TO DO
Please return the data that follows precisely as written, but without the images.
-----
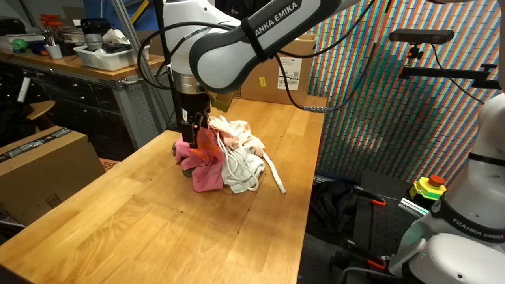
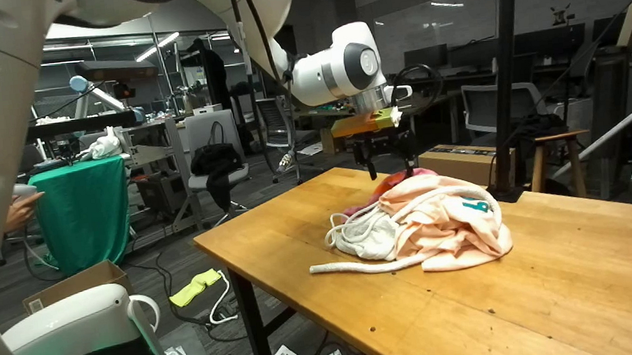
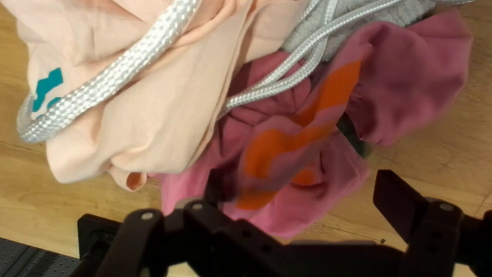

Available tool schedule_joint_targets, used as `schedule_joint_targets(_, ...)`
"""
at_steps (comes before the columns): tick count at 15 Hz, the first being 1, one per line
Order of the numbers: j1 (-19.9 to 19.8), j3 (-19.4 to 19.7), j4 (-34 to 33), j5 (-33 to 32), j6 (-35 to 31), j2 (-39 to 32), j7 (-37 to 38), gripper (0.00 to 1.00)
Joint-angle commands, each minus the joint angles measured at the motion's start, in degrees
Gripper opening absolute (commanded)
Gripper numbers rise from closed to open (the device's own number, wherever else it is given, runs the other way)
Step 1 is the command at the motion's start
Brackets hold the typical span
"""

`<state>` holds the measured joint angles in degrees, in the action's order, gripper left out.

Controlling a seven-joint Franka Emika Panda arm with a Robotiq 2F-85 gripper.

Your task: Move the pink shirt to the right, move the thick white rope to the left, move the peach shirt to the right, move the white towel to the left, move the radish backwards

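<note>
The claw (image 3: 303,188) stands with its fingers wide apart, tips down above the pink shirt (image 3: 307,134); whether either fingertip touches the cloth I cannot tell. Just above the claw, in an exterior view, a yellow-orange piece (image 2: 366,122) sits against the wrist of the white arm (image 2: 329,74). The shirt lies crumpled, orange marks across it (too folded to read), and a scrap of dark green (image 3: 355,134) peeks from under it, mostly hidden.

In an exterior view, the pink shirt forms the left of a heap on the wooden table (image 1: 158,228). Just right of it, touching, is the bunched white towel (image 1: 255,161), with thin white string (image 3: 282,85) looped over it. The peach shirt (image 1: 240,130) lies against the towel on the far side. The thick white rope (image 1: 274,173) crosses that shirt and stretches an end onto bare wood at the heap's right.

Farther out, a cardboard box (image 1: 266,88) stands at the table's far end, another box (image 1: 51,177) is left of the table, and a yellow emergency stop (image 1: 428,188) with a red button sits to the right.
</note>
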<state>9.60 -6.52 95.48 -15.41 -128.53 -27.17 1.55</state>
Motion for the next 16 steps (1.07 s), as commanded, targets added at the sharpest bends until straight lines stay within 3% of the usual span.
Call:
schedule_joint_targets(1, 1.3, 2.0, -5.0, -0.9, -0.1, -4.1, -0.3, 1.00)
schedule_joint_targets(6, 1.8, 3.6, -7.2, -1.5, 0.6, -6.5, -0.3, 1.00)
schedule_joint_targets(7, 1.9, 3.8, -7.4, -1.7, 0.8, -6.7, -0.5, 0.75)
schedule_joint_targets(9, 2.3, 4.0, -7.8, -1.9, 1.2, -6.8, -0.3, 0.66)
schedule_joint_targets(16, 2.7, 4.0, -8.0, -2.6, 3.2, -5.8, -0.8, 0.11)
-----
RESPONSE BELOW
Available tool schedule_joint_targets, used as `schedule_joint_targets(_, ...)`
"""
at_steps (comes before the columns): tick count at 15 Hz, the first being 1, one per line
Order of the numbers: j1 (-19.9 to 19.8), j3 (-19.4 to 19.7), j4 (-34 to 33), j5 (-33 to 32), j6 (-35 to 31), j2 (-39 to 32), j7 (-37 to 38), gripper (0.00 to 1.00)
Joint-angle commands, each minus the joint angles measured at the motion's start, in degrees
Gripper opening absolute (commanded)
Gripper numbers rise from closed to open (the device's own number, wherever else it is given, runs the other way)
Step 1 is the command at the motion's start
Brackets hold the typical span
"""

`<state>` holds the measured joint angles in degrees, in the action's order, gripper left out.

Controlling a seven-joint Franka Emika Panda arm with a Robotiq 2F-85 gripper.

Your task: Move the pink shirt to the right, move the thick white rope to the left, move the peach shirt to the right, move the white towel to the left, move the radish backwards

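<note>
The claw (image 3: 303,188) stands with its fingers wide apart, tips down above the pink shirt (image 3: 307,134); whether either fingertip touches the cloth I cannot tell. Just above the claw, in an exterior view, a yellow-orange piece (image 2: 366,122) sits against the wrist of the white arm (image 2: 329,74). The shirt lies crumpled, orange marks across it (too folded to read), and a scrap of dark green (image 3: 355,134) peeks from under it, mostly hidden.

In an exterior view, the pink shirt forms the left of a heap on the wooden table (image 1: 158,228). Just right of it, touching, is the bunched white towel (image 1: 255,161), with thin white string (image 3: 282,85) looped over it. The peach shirt (image 1: 240,130) lies against the towel on the far side. The thick white rope (image 1: 274,173) crosses that shirt and stretches an end onto bare wood at the heap's right.

Farther out, a cardboard box (image 1: 266,88) stands at the table's far end, another box (image 1: 51,177) is left of the table, and a yellow emergency stop (image 1: 428,188) with a red button sits to the right.
</note>
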<state>9.60 -6.52 95.48 -15.41 -128.53 -27.17 1.55</state>
Motion for the next 16 steps (1.07 s), as commanded, targets added at the sharpest bends until straight lines stay within 3% of the usual span.
Call:
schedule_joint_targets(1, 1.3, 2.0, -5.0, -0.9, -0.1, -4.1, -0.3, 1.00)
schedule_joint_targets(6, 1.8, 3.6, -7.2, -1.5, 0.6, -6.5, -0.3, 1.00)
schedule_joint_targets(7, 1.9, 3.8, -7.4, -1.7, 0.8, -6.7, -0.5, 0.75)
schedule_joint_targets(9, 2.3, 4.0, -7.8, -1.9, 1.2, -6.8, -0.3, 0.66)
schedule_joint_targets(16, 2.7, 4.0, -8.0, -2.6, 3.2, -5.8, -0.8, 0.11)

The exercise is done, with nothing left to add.